The key skills and experience include: 

Essential criteria: 

• Degree in genetic counselling, or equivalent qualification in a relevant health or clinical science discipline. 

• Experience in participant or patient-facing roles, such as genetic counselling, clinical research coordination, or clinical trials. 

• Strong interpersonal and communication skills, with the ability to build rapport with patients, families, clinicians, and patient advocacy groups. 

• Experience with informed consent processes, ideally in the context of genomic or biobank research. 

• Experience in genetic variant interpretation, or a strong willingness to learn. 

• Ability to work independently, manage logistics across multiple participants and sites, and meet recruitment targets. 

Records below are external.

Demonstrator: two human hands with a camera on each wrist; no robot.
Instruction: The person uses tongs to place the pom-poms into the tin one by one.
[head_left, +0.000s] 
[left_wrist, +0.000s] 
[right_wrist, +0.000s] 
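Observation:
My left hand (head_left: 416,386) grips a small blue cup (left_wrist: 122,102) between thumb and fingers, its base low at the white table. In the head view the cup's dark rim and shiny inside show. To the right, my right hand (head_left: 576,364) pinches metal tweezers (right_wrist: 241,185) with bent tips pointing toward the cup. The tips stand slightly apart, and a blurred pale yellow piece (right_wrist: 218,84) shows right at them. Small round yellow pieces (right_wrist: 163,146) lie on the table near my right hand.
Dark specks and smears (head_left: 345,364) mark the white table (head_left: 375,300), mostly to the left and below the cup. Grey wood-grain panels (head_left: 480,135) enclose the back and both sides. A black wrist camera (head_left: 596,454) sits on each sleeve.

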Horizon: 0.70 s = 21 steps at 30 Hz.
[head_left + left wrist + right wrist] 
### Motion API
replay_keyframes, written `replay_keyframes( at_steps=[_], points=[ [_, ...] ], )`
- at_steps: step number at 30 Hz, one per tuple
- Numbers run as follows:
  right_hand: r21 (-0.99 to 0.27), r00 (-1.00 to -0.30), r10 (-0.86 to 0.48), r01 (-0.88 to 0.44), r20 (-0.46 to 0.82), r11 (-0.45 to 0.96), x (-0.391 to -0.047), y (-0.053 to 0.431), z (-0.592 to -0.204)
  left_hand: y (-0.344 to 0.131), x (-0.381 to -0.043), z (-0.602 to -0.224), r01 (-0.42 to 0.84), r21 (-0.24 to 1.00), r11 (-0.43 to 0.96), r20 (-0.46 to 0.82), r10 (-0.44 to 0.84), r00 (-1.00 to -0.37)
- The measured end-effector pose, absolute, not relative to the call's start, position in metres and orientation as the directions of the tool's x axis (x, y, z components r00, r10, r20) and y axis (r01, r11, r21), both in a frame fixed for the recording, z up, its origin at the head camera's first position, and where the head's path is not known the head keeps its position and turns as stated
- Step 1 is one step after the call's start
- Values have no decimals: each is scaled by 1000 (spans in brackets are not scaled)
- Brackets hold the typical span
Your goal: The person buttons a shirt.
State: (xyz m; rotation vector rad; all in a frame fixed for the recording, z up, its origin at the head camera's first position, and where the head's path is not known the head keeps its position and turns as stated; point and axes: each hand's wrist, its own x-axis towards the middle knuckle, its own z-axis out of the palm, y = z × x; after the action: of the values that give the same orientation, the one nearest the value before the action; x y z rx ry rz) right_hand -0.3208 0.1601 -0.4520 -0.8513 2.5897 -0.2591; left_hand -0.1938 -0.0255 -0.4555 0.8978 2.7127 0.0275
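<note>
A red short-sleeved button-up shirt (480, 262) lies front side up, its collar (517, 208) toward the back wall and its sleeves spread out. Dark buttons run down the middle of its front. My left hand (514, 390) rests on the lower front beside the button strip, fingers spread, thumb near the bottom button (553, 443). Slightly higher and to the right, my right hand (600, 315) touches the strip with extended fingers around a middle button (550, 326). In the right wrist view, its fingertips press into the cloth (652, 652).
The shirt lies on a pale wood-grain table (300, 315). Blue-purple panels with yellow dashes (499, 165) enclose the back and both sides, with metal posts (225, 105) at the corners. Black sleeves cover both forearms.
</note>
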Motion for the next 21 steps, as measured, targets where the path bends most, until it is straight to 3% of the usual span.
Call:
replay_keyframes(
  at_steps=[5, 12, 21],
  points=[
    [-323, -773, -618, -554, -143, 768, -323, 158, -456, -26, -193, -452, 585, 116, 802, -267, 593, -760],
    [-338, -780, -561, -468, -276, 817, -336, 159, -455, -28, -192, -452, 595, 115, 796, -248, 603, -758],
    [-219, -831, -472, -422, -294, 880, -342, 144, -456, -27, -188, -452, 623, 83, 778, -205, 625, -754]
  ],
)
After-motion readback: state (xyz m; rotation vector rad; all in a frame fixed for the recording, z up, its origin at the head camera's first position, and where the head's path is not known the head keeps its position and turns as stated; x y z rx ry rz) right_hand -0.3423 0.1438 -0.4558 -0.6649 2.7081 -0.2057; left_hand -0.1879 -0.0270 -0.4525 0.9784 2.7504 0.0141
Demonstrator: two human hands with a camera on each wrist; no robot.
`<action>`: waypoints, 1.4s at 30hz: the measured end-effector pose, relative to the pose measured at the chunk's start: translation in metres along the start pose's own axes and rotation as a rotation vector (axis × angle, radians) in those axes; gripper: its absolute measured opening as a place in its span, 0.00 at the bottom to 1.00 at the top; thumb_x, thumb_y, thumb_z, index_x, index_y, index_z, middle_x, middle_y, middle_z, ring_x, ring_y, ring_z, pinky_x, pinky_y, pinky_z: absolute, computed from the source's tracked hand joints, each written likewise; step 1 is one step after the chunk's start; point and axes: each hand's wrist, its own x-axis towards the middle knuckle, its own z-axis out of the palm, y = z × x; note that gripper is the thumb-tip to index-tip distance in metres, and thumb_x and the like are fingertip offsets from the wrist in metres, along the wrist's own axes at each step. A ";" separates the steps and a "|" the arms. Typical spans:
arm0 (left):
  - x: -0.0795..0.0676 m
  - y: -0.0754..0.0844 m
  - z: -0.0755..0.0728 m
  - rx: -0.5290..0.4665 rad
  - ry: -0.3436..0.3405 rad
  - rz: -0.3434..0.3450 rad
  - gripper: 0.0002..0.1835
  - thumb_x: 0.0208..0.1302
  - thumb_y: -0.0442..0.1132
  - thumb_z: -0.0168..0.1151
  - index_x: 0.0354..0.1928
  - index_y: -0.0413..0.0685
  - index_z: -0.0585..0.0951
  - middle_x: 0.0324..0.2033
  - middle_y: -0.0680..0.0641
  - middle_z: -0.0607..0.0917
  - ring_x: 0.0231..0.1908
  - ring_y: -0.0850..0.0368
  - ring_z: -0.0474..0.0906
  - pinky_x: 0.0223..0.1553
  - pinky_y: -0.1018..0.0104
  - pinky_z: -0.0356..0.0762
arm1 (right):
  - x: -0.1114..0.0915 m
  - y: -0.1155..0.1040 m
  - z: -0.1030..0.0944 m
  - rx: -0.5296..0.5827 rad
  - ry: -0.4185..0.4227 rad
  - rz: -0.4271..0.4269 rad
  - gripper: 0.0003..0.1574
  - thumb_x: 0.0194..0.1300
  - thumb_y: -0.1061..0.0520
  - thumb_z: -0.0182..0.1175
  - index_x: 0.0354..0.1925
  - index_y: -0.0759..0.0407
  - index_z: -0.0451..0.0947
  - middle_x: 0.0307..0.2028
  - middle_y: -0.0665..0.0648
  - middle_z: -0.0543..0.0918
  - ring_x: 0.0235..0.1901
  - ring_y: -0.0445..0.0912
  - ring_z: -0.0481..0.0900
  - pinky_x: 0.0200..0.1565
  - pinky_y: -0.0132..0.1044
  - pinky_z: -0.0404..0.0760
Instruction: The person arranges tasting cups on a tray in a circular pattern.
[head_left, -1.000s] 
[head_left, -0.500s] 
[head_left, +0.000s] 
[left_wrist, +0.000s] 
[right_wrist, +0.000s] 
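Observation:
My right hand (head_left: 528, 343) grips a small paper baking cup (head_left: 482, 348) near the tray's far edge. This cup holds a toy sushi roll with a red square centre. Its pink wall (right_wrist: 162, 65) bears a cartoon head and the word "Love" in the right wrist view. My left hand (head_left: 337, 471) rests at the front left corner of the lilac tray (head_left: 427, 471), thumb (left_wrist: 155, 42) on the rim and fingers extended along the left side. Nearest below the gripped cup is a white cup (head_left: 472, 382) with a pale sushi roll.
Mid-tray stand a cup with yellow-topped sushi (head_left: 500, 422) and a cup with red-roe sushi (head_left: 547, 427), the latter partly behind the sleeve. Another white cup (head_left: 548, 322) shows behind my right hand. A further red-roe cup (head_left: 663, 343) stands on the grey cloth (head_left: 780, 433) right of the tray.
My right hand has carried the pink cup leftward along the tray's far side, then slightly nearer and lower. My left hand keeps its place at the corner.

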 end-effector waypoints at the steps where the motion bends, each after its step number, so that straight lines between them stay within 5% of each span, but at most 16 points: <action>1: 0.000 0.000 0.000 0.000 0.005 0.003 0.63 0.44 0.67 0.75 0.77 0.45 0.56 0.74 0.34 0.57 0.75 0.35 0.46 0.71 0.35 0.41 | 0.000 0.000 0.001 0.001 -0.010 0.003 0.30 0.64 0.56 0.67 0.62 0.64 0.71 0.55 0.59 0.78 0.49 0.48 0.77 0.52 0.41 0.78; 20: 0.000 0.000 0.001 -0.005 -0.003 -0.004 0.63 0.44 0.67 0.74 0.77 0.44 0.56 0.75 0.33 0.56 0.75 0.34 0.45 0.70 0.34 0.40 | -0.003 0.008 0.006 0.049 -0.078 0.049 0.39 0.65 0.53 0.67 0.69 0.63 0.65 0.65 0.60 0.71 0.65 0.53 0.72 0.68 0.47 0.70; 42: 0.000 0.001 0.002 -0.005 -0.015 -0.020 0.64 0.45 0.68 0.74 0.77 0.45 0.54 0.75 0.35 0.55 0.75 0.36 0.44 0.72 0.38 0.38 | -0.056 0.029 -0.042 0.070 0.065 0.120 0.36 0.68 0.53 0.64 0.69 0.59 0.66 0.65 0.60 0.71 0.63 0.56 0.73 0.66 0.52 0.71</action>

• Familiarity with research ethics, HREC processes, and participant privacy requirements. 

Desirable criteria: 

• Experience working with rare disease communities or patient advocacy organisations. 

• Experience with participant engagement platforms, clinical databases, and biobank systems (e.g. REDCap, LIMS). 

• Proficiency in a language other than English (e.g. Mandarin, Arabic, Vietnamese, Punjabi). 

• Interest in genomic research and the application of new genomic technologies to rare disease diagnosis. 

Key Personal Attributes: 

• People-oriented: genuine interest in working with participants and families affected by rare genetic conditions, with the empathy and patience to build lasting trust. 

• Proactive: identifies recruitment opportunities and acts on them without waiting to be directed. Comfortable initiating contact with clinicians, advocacy groups, and potential participants. 

• Organised: manages logistics across multiple participants, collection sites, and timelines without letting things fall through. 

• Collaborative: works effectively across a multidisciplinary team spanning clinical, research, and operational functions. 

• Adaptable: comfortable working part-time across a nationally distributed project with evolving priorities.